Reviews

Red hot and boo hoo
Red Hot + Bothered, Vols. 1-2
Various artists
Red Hot/Kinetic/Reprise

The latest installment in the "Red Hot + ..." series stops off in the indie-rock world, with the big names (Guided By Voices, Sebadoh, Breeders, Lois, Spinanes, Lisa Germano, Uncle Tupelo's Jay Farrar, Grifters) joining with the small ones (Dug Martsch, East River Pipe, sudden cult idol Ben Lee) for AIDS relief and awareness. Of course, that's the implicit motivating force; otherwise, it's a low-fi showdown-showcase on a major label masquerading as an indie, the music first available only on 10-inch vinyl until it comes out on CD later in the year.

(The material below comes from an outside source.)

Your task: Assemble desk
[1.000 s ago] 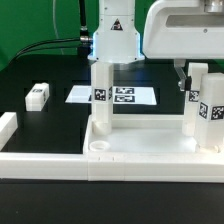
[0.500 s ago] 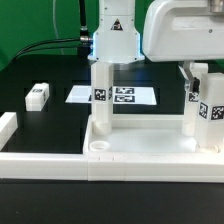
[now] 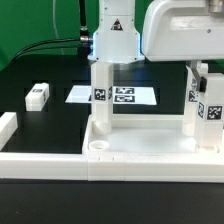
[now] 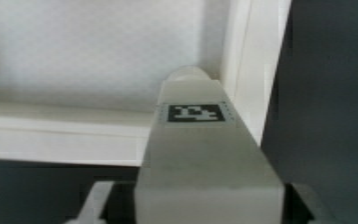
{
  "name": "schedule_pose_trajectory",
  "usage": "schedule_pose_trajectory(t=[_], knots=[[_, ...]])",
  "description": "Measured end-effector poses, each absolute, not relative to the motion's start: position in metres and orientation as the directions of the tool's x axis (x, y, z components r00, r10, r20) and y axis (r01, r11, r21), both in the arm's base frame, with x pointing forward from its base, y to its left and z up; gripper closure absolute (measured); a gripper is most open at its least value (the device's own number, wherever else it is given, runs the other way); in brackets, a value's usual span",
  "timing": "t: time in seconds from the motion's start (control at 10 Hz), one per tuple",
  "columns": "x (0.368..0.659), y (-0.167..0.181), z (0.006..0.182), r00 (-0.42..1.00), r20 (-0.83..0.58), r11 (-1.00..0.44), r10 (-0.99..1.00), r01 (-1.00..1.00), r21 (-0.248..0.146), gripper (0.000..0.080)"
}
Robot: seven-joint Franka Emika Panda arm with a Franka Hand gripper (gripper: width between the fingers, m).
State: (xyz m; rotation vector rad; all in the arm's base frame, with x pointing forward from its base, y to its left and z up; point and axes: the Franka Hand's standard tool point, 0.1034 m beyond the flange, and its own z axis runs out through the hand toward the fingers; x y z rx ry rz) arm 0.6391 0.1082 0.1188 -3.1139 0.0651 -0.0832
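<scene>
The white tray-like tabletop (image 3: 150, 150) lies near the front of the exterior view with legs standing in its corner sockets. One tagged leg (image 3: 100, 95) stands on the exterior view's left and another (image 3: 190, 105) on the right. My gripper (image 3: 205, 68) is shut on a third tagged leg (image 3: 212, 108) at the tabletop's far right corner. In the wrist view this leg (image 4: 202, 140) fills the space between my fingers (image 4: 105, 200), over the tabletop's rim (image 4: 247, 60). A loose leg (image 3: 37, 95) lies on the black table at the left.
The marker board (image 3: 125, 95) lies flat behind the tabletop. White border rails run along the front (image 3: 40, 162) and the left (image 3: 8, 125). The arm's base (image 3: 112, 40) stands at the back.
My gripper and the held leg have shifted slightly toward the exterior view's right. The other legs and the tabletop have not moved.
</scene>
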Motion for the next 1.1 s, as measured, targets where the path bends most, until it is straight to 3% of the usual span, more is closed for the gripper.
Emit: schedule_pose_trajectory(t=[0.2, 0.4, 0.5, 0.9, 1.1], knots=[[0.6400, 0.1071, 0.1179, 0.948, 0.054, -0.949, -0.314, -0.311, -0.050, 0.0512], [0.6399, 0.1069, 0.1172, 0.802, 0.063, -0.804, -0.594, -0.587, -0.093, 0.0511], [0.6391, 0.1069, 0.1175, 0.774, 0.059, -0.775, -0.631, -0.624, -0.099, 0.0511], [0.6354, 0.1094, 0.1167, 0.371, -0.026, -0.366, -0.928, -0.923, -0.117, 0.0511], [0.6354, 0.1097, 0.1165, 0.291, -0.040, -0.285, -0.956, -0.951, -0.116, 0.0511]])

As indie rock goes, this is all fairly "primitive" and "low-fi" and "simple"--meaning it's deceptively murky and sluggishly catchy, always sounding like it's coming from the apartment next door; it's pop music filtered through riffs you know and words you only think you know. On Volume One, Freedom Cruise (that is, GBV's Bob Pollard and Breeders Kim and Kelley Deal) plods and harmonizes through "Sensational Gravity Boy"; Noise Addict (that is, teen wunderkind Ben Lee) rips through "Mouthwash"; Folk Implosion (that is, Sebadoh's Lou Barlow) shuffles through the between-the-quotation-marks "Indie-rockinstrumental"; and it is all delightful.

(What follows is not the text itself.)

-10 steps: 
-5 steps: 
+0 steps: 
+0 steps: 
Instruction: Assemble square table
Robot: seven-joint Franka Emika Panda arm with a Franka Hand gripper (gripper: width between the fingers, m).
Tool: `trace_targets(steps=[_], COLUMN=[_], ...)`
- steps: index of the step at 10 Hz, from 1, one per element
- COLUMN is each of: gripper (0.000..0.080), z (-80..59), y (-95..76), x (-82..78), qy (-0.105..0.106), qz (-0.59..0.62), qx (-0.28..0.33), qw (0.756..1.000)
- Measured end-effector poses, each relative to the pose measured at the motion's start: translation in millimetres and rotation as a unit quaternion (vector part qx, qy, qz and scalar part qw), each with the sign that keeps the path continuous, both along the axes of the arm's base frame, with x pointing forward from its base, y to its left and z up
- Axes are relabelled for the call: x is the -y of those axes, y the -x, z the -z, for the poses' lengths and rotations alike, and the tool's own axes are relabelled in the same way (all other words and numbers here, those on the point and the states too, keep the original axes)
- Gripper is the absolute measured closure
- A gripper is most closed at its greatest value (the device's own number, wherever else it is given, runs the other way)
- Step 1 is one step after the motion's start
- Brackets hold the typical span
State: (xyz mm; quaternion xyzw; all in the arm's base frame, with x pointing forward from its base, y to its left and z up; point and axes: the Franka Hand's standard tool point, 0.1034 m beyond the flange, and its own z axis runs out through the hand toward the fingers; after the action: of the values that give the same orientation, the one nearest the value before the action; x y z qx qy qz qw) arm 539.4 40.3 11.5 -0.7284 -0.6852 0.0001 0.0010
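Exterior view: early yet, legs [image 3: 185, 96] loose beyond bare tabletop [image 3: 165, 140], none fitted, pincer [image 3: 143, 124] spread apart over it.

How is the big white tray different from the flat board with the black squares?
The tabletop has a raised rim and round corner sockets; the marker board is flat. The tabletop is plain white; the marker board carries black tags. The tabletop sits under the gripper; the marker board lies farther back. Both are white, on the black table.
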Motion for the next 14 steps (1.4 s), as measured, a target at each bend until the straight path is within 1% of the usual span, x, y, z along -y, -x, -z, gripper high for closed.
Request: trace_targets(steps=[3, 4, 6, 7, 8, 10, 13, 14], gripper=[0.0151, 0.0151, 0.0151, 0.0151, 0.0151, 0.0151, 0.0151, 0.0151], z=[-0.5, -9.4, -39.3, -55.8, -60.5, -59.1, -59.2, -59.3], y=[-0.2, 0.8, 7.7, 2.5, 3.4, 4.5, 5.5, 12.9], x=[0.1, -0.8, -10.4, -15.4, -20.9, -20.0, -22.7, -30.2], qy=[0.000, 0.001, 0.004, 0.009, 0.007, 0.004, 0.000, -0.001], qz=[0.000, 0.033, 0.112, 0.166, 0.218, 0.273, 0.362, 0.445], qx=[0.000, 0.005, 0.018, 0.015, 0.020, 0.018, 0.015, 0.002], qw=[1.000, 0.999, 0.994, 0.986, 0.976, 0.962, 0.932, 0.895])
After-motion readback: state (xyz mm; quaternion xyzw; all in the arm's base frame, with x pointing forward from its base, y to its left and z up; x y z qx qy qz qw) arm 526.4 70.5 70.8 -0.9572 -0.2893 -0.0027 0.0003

But if the songs preceding it are cheerful fodder, then the Grifters' spooky "Empty Yard," which closes out the first record, is the must-have masterpiece--guitars sampled backwards, half-heard piano filling in the chillingly empty spaces, words mumbled and slurred, the sound not too unlike an old man's death-rattle cough. Fact is, both records end on the highest of low points: Volume Two closes out with Farrar and Kelly Willis dragging each other down to hell in Townes Van Zandt's "Rex's Blues," their worn-out and beautiful voices intertwining like strands of smoke in this ancient-sounding gospel tale. Accompanied by fiddle and acoustic guitar, Farrar and Willis sing so soft you could hear a tear hit the floor.

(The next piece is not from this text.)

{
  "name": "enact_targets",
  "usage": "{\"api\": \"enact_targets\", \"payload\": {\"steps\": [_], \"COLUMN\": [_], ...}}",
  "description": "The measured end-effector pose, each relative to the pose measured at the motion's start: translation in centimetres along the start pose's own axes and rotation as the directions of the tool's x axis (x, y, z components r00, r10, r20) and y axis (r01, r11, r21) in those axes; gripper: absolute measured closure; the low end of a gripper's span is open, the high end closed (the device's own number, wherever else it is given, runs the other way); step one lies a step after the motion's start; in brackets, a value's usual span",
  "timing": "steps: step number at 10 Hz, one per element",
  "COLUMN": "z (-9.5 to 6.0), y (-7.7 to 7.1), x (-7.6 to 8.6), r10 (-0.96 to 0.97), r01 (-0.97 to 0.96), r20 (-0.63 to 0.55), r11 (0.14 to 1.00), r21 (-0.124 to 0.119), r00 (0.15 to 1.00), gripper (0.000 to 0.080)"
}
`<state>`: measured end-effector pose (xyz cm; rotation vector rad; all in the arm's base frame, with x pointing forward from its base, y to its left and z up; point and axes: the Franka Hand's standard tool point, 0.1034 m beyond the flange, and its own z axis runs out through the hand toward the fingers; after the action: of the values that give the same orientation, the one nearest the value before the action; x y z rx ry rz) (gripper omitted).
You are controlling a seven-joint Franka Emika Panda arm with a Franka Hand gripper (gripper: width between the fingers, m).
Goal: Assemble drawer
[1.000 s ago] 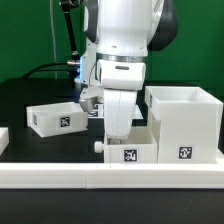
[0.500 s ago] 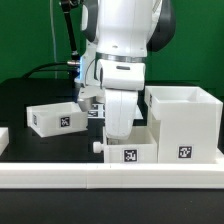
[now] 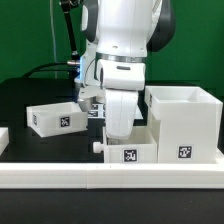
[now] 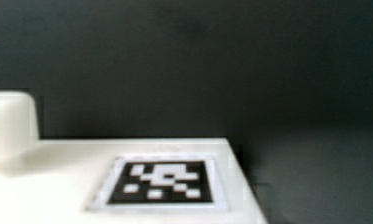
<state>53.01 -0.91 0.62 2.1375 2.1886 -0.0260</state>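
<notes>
The tall white housing (image 3: pixel 183 125) stands at the exterior view's right, with a tag on its front. One shallow white tray (image 3: pixel 55 118) lies at the left, apart from the arm. The second tray (image 3: pixel 130 152), tagged on its front, sits beside the housing, with a small knob (image 3: pixel 97 146) on its side. My gripper (image 3: pixel 118 135) reaches down into this tray, and its fingertips are hidden behind the tray wall. The wrist view shows a white tray face (image 4: pixel 58 165) with a tag (image 4: pixel 162 180) and a white knob (image 4: pixel 9 125), but no fingers.
A long low white border rail (image 3: pixel 110 178) runs along the front, right before the middle tray and the housing. A small white piece (image 3: pixel 3 138) shows at the left edge. Black cables hang behind the arm, over a dark table (image 3: pixel 40 150).
</notes>
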Motion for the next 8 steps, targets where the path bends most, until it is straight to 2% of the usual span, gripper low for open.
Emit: {"api": "enact_targets", "payload": {"steps": [2, 8], "z": [0.01, -0.03], "y": [0.07, 0.26], "x": [-0.20, 0.37], "r10": [-0.016, 0.051], "r01": [0.016, -0.051], "r20": [-0.001, -0.001], "r11": [1.000, 0.999], "r21": [-0.013, -0.015], "r00": [1.000, 0.999], "gripper": [0.0755, 0.0755]}}
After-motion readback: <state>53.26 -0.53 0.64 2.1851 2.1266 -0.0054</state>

Only East River Pipe's "Miracleland" comes close to matching that despair, with the singer happily proclaiming himself "the life of the party" even as he hangs his head in loneliness and goes home all by himself. Red Hot + Bothered is a sad affair--more acoustic than electric, more whispered than sung, more haunting than uplifting. If the previous "Red Hot" records were celebrations of defiance, then this incarnation is a mourning-- voices joined together to tell of people who wind up by themselves.